PROMPT – For this task, extract exactly the lines of the data below, from the line containing "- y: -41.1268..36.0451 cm" through the last one, with pictures left out.

EXERCISE DATA –
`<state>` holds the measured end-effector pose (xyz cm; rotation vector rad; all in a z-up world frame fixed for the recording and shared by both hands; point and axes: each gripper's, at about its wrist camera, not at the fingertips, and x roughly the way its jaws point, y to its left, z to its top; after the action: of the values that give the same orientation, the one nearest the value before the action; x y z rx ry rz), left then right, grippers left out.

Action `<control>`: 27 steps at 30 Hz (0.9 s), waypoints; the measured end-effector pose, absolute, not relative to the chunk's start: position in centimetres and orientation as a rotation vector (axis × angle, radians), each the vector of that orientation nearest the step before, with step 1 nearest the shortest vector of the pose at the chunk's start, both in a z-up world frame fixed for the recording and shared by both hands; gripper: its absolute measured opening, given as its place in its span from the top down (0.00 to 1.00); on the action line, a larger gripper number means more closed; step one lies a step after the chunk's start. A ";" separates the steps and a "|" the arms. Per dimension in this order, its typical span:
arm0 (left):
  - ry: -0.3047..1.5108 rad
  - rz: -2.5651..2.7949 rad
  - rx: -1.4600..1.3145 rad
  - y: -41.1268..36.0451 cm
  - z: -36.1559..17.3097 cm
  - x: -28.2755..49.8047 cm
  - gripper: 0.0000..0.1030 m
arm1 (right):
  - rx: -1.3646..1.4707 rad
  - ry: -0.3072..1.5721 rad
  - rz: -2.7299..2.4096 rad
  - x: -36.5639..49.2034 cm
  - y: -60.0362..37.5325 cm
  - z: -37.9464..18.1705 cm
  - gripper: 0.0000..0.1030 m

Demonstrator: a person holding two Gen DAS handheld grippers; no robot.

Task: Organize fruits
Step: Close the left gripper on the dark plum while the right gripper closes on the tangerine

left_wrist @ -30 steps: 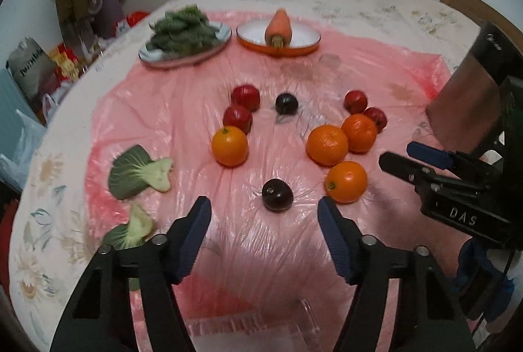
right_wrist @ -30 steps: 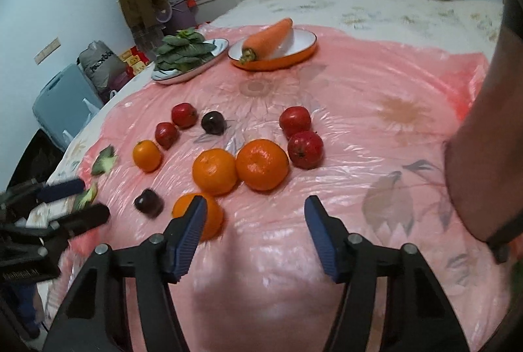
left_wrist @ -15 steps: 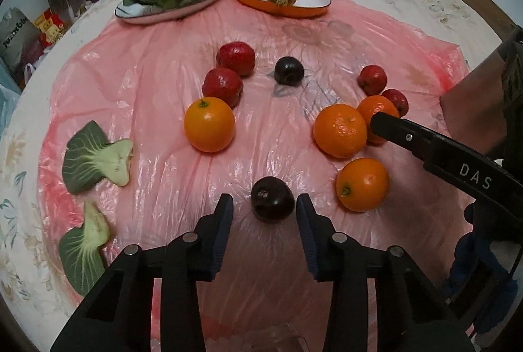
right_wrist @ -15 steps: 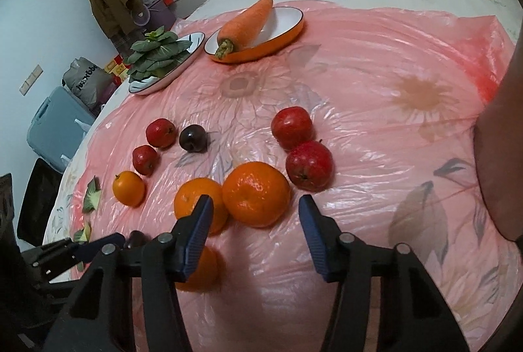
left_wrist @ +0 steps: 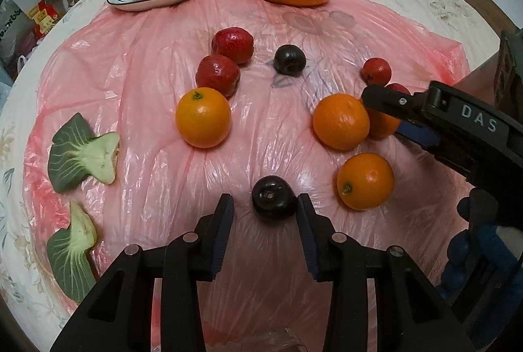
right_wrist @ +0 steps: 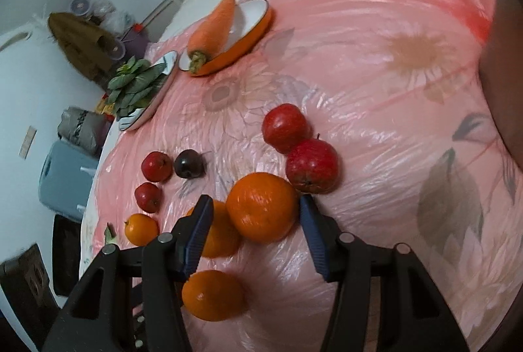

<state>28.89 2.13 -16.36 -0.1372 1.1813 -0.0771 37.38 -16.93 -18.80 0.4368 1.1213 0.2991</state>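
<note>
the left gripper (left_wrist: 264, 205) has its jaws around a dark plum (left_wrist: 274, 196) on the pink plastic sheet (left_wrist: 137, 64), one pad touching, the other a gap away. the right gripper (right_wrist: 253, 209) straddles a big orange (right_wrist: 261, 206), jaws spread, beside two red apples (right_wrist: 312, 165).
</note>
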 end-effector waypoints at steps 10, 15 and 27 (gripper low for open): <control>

ANSWER FOR THE TASK –
  - y: -41.1268..36.0451 cm
  - z: -36.1559..17.3097 cm
  - x: -28.2755..49.8047 cm
  - gripper: 0.0000..0.1030 m
arm1 (right):
  - rx: -1.3646..1.4707 rad
  - ry: -0.3072..1.5721 rad
  - rz: -2.7299..2.4096 rad
  - x: -36.5639..49.2034 cm
  - y: -60.0362..37.5325 cm
  - z: -37.9464..18.1705 cm
  - gripper: 0.0000..0.1030 m

Demonstrator: a person holding two Gen DAS handheld grippers; no robot.

Task: Organize fruits
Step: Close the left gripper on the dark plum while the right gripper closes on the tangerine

left_wrist @ -30 steps: 
right_wrist @ -30 steps: 
left_wrist @ -15 steps: 
right_wrist @ -15 steps: 
left_wrist @ +0 steps: 
right_wrist @ +0 steps: 

<state>28.89 2.13 -16.36 -0.1372 1.1813 -0.0771 37.38 -16.93 -18.80 0.4368 1.1213 0.2991</state>
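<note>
the left gripper (left_wrist: 264, 205) has its jaws around a dark plum (left_wrist: 274, 196) on the pink plastic sheet (left_wrist: 137, 64), one pad touching, the other a gap away. the right gripper (right_wrist: 253, 209) straddles a big orange (right_wrist: 261, 206), jaws spread, beside two red apples (right_wrist: 312, 165).
</note>
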 end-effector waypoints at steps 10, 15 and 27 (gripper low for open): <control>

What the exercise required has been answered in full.